L15) The Formulas of Asymmetry

From T_parse to Surprisal

In L13, we saw that generation and recognition are “operationally asymmetric.” But we remained at the level of intuition: O(n) versus O(n³), “generation is easier.” This article goes further: it dissects the formulas, one by one, to show that asymmetry is not a slogan — it is a mathematical result in six independent dimensions.

Where does this article fit in?

This article is the technical companion to L13. Where L13 presented asymmetry in accessible terms — puzzles, concerts, composers — this article presents the formulas that underpin it. It is an article in the L series (formal languages), with formulas at the forefront but always explained: no equation appears without stating what it means and why it matters.

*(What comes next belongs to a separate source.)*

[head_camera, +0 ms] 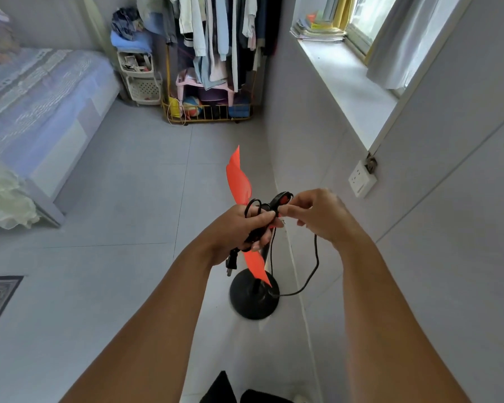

If you are comfortable with the notations from L1 and L6, you will be on familiar ground.

Why is this important?

The intuition “generation is easy, analysis is difficult” is both true and misleading. True: there is a real complexity gap. Misleading: the true asymmetry is not a simple difference in difficulty — it is structural. The parser faces imposed constraints (the input is given, non-negotiable); the generator faces chosen constraints (it may or may not impose them on itself).

The formulas we will see don’t just say “one is slower than the other.” They show that asymmetry manifests along six independent axes — complexity, ambiguity, direction, information, inference, temporality — and that it is intrinsic to formal languages, not an artifact of a particular implementation.

The idea in one sentence

Generation-recognition asymmetry is formalized in six mathematically independent dimensions, from the complexity gap O(n) vs O(n³) to the surprisal S = 0 for the generator versus S > 0 for the parser.

Let’s explain step by step

1. The complexity gap: T_gen vs T_parse

Unconstrained generation is linear regardless of the grammar class: $T_{\text{gen}} = \mathcal{O}(n)$ . Recognition, however, depends dramatically on the Chomsky level:

Chomsky Level	$T_{\text{gen}}$	$T_{\text{parse}}$	Gap
Type 3 (regular)	$\mathcal{O}(n)$	$\mathcal{O}(n)$	none
Type 2 (context-free)	$\mathcal{O}(n)$	$\mathcal{O}(n^3)$	cubic
Type 2+ (TAG/MCFG)	$\mathcal{O}(n)$	$\mathcal{O}(n^6)$	power 6
Type 1 (context-sensitive)	$\mathcal{O}(n)$	$2^{\mathcal{O}(n)}$	exponential
Type 0 (r.e.)	$\mathcal{O}(n)$	$\to \infty$	infinite

Asymmetry grows with expressive power. But this one-dimensional view is misleading: in reality, each operation depends on two orthogonal axes — the grammar class and the task specification — with inverted sensitivity. This is differential coupling: generation is sensitive to the task (free vs constrained), recognition is sensitive to the grammar (Type 3 vs Type 0).

→ For the two complete complexity matrices and differential coupling, see L17.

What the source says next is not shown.